For the last two decades, Tyeb Mehta’s paintings were almost entirely consigned for sale through Vadehra Art Gallery, and his friend, confidant and gallerist Arun Vadehra recalled that “for every painting of Tyeb’s that came out, he destroyed seven or eight paintings”.

Vadehra had first-hand experience of this when he bought a painting from Tyeb Mehta, for which he paid in full because the artist was in need of money. “Tyeb said he wanted to keep the painting for 15 to 20 days,” said Vadehra, “so when I asked for it after four weeks, I was shocked when he said he had destroyed it.”
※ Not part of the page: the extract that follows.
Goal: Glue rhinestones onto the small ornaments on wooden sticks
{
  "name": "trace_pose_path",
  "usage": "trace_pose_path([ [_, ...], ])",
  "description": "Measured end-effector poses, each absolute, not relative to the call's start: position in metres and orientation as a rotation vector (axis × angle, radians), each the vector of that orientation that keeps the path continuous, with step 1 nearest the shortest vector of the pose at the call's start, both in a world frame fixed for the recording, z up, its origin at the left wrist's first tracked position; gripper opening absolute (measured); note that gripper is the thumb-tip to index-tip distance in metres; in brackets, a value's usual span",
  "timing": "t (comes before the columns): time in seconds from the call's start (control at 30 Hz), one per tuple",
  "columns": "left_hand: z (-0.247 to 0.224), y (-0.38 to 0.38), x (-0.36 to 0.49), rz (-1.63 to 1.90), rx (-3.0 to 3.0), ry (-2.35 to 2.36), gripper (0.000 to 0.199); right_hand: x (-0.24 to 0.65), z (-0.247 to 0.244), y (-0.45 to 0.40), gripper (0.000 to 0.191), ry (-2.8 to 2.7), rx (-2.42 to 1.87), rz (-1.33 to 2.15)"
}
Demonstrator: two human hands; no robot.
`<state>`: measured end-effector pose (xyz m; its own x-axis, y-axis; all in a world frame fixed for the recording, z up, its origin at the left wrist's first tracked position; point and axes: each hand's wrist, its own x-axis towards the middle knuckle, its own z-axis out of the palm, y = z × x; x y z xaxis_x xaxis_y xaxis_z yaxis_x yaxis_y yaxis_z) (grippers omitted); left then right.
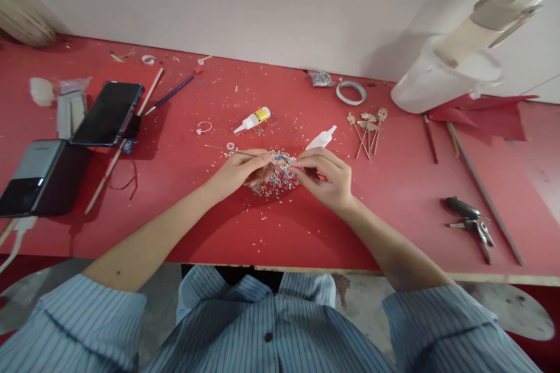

He did replace it, as he did for others who experienced similar hijacks, with Falling Figure, an excellent representation of his oeuvre, and one which he coaxed Vadehra into keeping for himself rather than selling. The painting hangs in Vadehra’s office. “I’ve had fantastic offers for it,” said the gallerist who intends to keep his promise rather than profit from the artist.

For profit people did at his expense. When, in 1991, Vadehra bought his first painting from Tyeb Mehta to sell, the price was Rs 80,000 “for five-six months of work, and in which he had to support his mother, his wife and two children”. His selling price then was Rs 1.2 lakh, but Vadehra sold it immediately for Rs 1 lakh because the artist wanted the money, so close was he to penury. Mahishasura, which was auctioned for Rs 8 crore, went on to become the most expensive painting auctioned by a living Indian artist, though Mehta himself got nothing from the proceeds.

Born in 1925, the 84-year old, long-haired, soft-spoken artist complained of breathlessness on July 1 and was taken to hospital where the doctors could do nothing more for him. Survived by his wife Sakina, who had worked to support him when they lived in Delhi, before they moved to Bombay, and a son and daughter, both of them associated with film-making, Tyeb Mehta will be remembered most for the “suppressed energy” and violence of his works, the primordial engagement of negative and positive energies, between what some might consider the mythologies of good and evil, or perhaps two powerful forces.

His estate passes on to his wife, but collectors will be bereft of his presence, his patience, and his headstrong discipline. While others played the market, or wooed the media, Tyeb Mehta remained India’s most iconic artist in, particularly, the last quarter of the 20th century. For some time now speculators, aware of his ill-health, had been holding on to his work, aware that their prices, given the rarity of his canvases, will escalate steeply even in a suppressed economic environment.

Financial value, however, was not something to which Tyeb Mehta gave too much merit. “His will to produce excellent work was phenomenal,” says Arun Vadehra. With that as his legacy, Mehta can rest in peace.